Medyadaki EMRE YANIK
Keyifli Okumalar..
❄❄❄❄❄❄❄❄❄❄
Çok olmuştu Emre. Hala suratına attığım tokatın sesi yankılanıyordu kulağımda. 'Ha ne güzelki annen baban özür dilemeyi öğretmiş sana' çok ağırdı bu sözler benim için. Evet haklıydı yanlış etmiştim. Ama özür dilemeye gitmiştim.Okul çıkışına kadar zehir olmuştu bana saniyeler. Ardı ardına gelmek bilmiyor, bir dakika dolmadan tekrar başa sarıyordu.
Kızlarla vedalaşmış okulun kapısında beni almaya gelecrk olan şöföru bekliyordum. Son kavgamızdan sonra Emre'yi daha görmemiştim. Görmekte istemiyordum. Yaptıklarını sindirmem gerekiyordu. Şöforüm Ahmet amca gelmişti. Arabaya yaklaşıp kapıyı açtım. "Ahmet amca ben bugün yürüyeceğim. Sen git istersen." Babamın istemediğini biliyordum. Ama bugün yürümem gerekiyordu. Kafasını sallayan Ahmet amaca kapıyı kapamamla gaza basıp gitti. Bir süre arkasından baktım. Okul bahçesinde tek tük öğrenci kalmıştı.
Önüme bakıp yürümeye başladım. Kar taneleri hızlanmıştı. Adeta yüzüme yüzüme vurup gözlerimi açmamı istemiyordu. Bu halime gülümseyip başımı kaldırdım gökyüzüne. "Eğer önüne bakmazsan düşeceksin!" Duyduğum sesle yerimden hoplasamda biraz gerimden bisikletiyle Emre'nin geldiğini gördüm.
"Bu seni ilgilendirmez Emre. Hem düşsem senin için daha iyi ya! Annen sana yürümeyi öğretmedimi dersin!"
Önüme gelip bisikletiyle durdu. Ne yapıyorsun der gibi bakıp yanından gidecektimki kolumdan tutup. "Dur.. Lütfen."Ne yapmalıydım şimdi? Kolumu sertçe çekip yoluma devammı etmeli yoksa kalıp üzgün ses tonuna karşılık burdamı kalmalı. "Ne söyleyeceksen iki cümle hakkın var ve sonra yoluma devam ederim."
Emre yaptığından emin bir şekilde gülümseyerek "Bu kar yağışında evine kadar yürüyemezsin. Bisikletime binmeye ne dersin?" Şaşırmış bir şekilde Emre'ye baktım şakamı yapıyordu? " Sana iki cümle hakkı veriyorum ve sen bunlarımı söylüyorsun?" Emre iyice sırıtıp. "Ama bisikletime binersen yol boyunca konuşma hakkım var"

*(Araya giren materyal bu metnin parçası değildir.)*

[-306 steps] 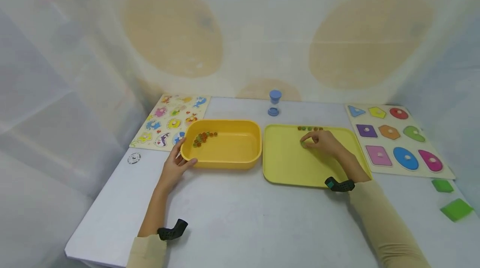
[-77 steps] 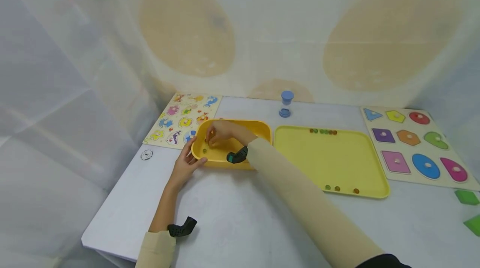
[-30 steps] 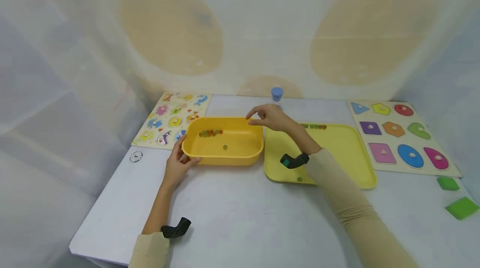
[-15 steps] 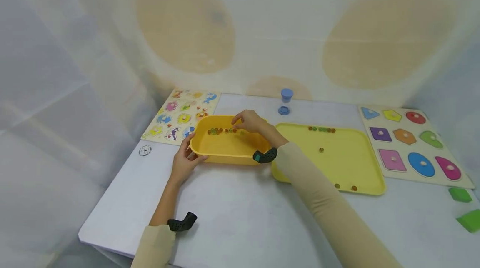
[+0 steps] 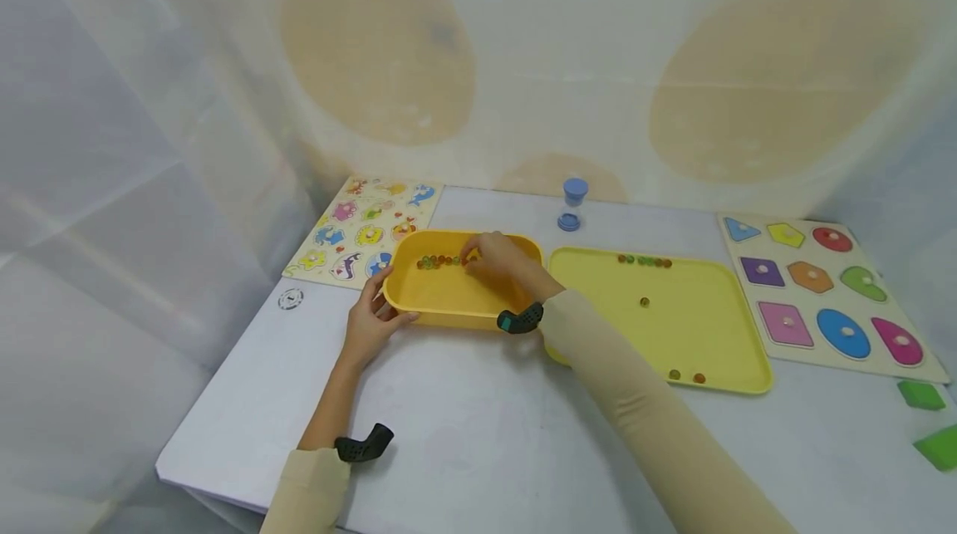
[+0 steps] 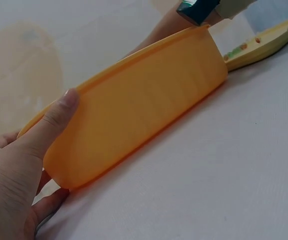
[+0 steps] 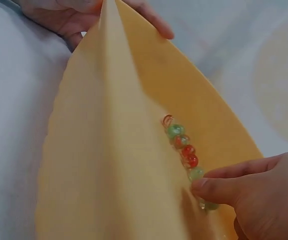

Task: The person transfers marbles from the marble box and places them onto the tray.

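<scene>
A yellow plastic basin (image 5: 449,320) holds a row of red and green glass marbles (image 5: 432,262) along its far side. My left hand (image 5: 368,328) grips the basin's left end, the thumb on the front wall in the left wrist view and the fingers round the end. My right hand (image 5: 499,257) reaches into the basin at the right part of the row. In the right wrist view its thumb and forefinger pinch at a green marble (image 7: 196,173), which they partly cover. On the flat yellow tray (image 5: 718,335) to the right lie more marbles (image 5: 646,261) in a line at the back.
Single marbles (image 5: 645,301) lie mid-tray and along its front edge. A blue sand timer (image 5: 573,203) stands behind. Peg puzzle boards lie left (image 5: 321,258) and right (image 5: 811,301). A round token (image 5: 291,298) and green blocks (image 5: 921,394) lie at the sides.
My right hand has moved left from above the basin's right end down into it, at the marble row. One tray marble at the front edge has rolled slightly left. My left hand keeps its grip.
</scene>
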Available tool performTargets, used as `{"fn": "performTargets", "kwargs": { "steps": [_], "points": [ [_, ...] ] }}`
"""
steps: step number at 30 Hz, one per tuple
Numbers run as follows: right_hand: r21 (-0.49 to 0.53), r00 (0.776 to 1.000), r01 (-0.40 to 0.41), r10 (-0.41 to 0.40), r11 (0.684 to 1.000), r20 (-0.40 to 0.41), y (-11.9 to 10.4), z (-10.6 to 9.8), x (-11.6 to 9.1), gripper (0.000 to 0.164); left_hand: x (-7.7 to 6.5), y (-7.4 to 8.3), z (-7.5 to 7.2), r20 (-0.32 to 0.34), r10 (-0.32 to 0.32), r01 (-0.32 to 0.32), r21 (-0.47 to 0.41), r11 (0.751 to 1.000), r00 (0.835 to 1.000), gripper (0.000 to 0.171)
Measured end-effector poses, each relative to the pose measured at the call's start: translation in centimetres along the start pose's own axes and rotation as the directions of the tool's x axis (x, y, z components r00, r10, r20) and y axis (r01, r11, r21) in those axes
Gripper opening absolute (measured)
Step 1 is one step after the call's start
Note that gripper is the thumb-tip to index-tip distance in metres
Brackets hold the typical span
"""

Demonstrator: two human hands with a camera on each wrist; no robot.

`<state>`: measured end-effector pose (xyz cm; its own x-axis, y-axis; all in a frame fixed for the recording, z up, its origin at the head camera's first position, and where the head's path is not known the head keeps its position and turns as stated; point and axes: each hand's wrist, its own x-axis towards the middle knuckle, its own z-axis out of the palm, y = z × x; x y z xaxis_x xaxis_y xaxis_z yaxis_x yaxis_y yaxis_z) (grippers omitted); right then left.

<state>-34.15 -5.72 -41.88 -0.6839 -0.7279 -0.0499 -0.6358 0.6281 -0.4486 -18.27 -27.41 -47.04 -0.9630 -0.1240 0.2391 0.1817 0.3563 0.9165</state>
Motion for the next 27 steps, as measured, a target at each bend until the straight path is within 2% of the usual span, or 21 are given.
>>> {"fn": "performTargets", "kwargs": {
  "steps": [5, 9, 12, 14, 17, 19, 21, 24, 27],
  "points": [
    [-0.04, 1.0, 0.028, -0.028, 0.999, -0.008, 0.3, 0.1, 0.0, 0.016, -0.2, 1.6, 0.4, 0.019, -0.006, 0.006, -0.014, 1.0, 1.0, 0.082],
    [0.017, 0.995, 0.06, -0.059, 0.998, -0.076, 0.4, -0.9, -1.0, 0.016, -0.4, 2.7, 0.7, 0.02, -0.005, 0.005, -0.009, 1.0, 1.0, 0.082],
    [0.09, 0.982, 0.114, -0.098, 0.989, -0.163, 0.2, -3.0, -3.1, 0.019, -0.5, 2.8, 0.8, 0.025, -0.006, 0.006, -0.006, 1.0, 1.0, 0.082],
    [0.118, 0.97, 0.131, -0.103, 0.984, -0.219, 0.3, -4.8, -5.3, 0.021, -0.5, 2.7, 0.8, 0.033, 0.001, -0.001, -0.007, 1.0, 0.999, 0.083],
    [0.096, 0.948, 0.145, -0.111, 0.985, -0.298, 1.9, -6.9, -9.1, 0.022, -0.5, 2.6, 0.7, 0.032, 0.008, -0.007, -0.017, 1.0, 0.999, 0.083],
    [0.081, 0.942, 0.118, -0.086, 0.99, -0.326, 3.7, -7.6, -11.9, 0.022, -0.4, 2.6, 0.5, 0.032, 0.01, -0.009, -0.026, 1.0, 0.999, 0.082],
    [0.08, 0.946, 0.054, -0.025, 0.995, -0.325, 5.8, -7.7, -14.6, 0.022, -0.5, 2.5, 0.4, 0.03, 0.006, -0.005, -0.041, 0.999, 1.0, 0.082],
    [0.078, 0.957, -0.084, 0.103, 0.993, -0.273, 9.1, -7.0, -18.1, 0.024, -0.7, 2.5, 0.1, 0.025, -0.003, 0.004, -0.063, 0.998, 1.0, 0.082],
    [0.068, 0.959, -0.18, 0.191, 0.981, -0.211, 11.6, -5.9, -20.4, 0.023, -0.7, 2.4, -0.2, 0.011, -0.008, 0.009, -0.065, 0.998, 1.0, 0.081]
  ]
}}
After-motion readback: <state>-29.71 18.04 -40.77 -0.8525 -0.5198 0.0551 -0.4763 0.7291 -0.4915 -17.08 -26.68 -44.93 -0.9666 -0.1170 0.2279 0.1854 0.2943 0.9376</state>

İstemsizce gülümsedim."Peki binmeyi kabul etmezsem?" Yola doğru bakıp "Bu kar yağışına anca eve akşama varırsın" dedi. Emre'nin sözlerine karşılık kar yağışı daha da artmıştı. Sanırım haklıydı. "Kış günü bisiklet pek sağlıklı görünmüyor. Yürümeyi tercih ederim." Suratı düşen Emre. Beni korkutmayı amaçlayarak ses tonunu kısarak
"Ama duydum ki buralarda belli bir saat sonra" Bir nefes alıp, etrafına bakmıştı önemli bir sır verecekmiş gibi ve devam etti kısık ses tonuyla "grup halinde gezen köpekler oluyormuş." Küçük bir kahkaha attım. "Hadi canım. Daha yeni taşınan birisine rağmen ne çok şey öğrenmişsin bakıyorum." Bisikletin arka tarafta oturma yerini işaret ederek "Lütfen gel." Zorla söylenen bir rıcaydı sanki. İçi beni bisikletle öldürmek isterken o nazikçe buyur etmişti beni. "Güvenilir bir sürücümüsün?" Kısa bir kahkaha atan Emre "Ne sandın güzelim?" Arka koltuğuna yerleşmiştim. Ne yapacaktım şimdi? Belinemi sarılacaktım. Yok daha neler! Arkada tutunma yeri arayınca buldum. "Sıkı tutun bakalım" İstemsizce gülmüştüm halime. Daha birkaç saat önce tokat attığım çocuk beni evime götürecekti. Hemde kişta bir bisikletle. Ne hoş ama.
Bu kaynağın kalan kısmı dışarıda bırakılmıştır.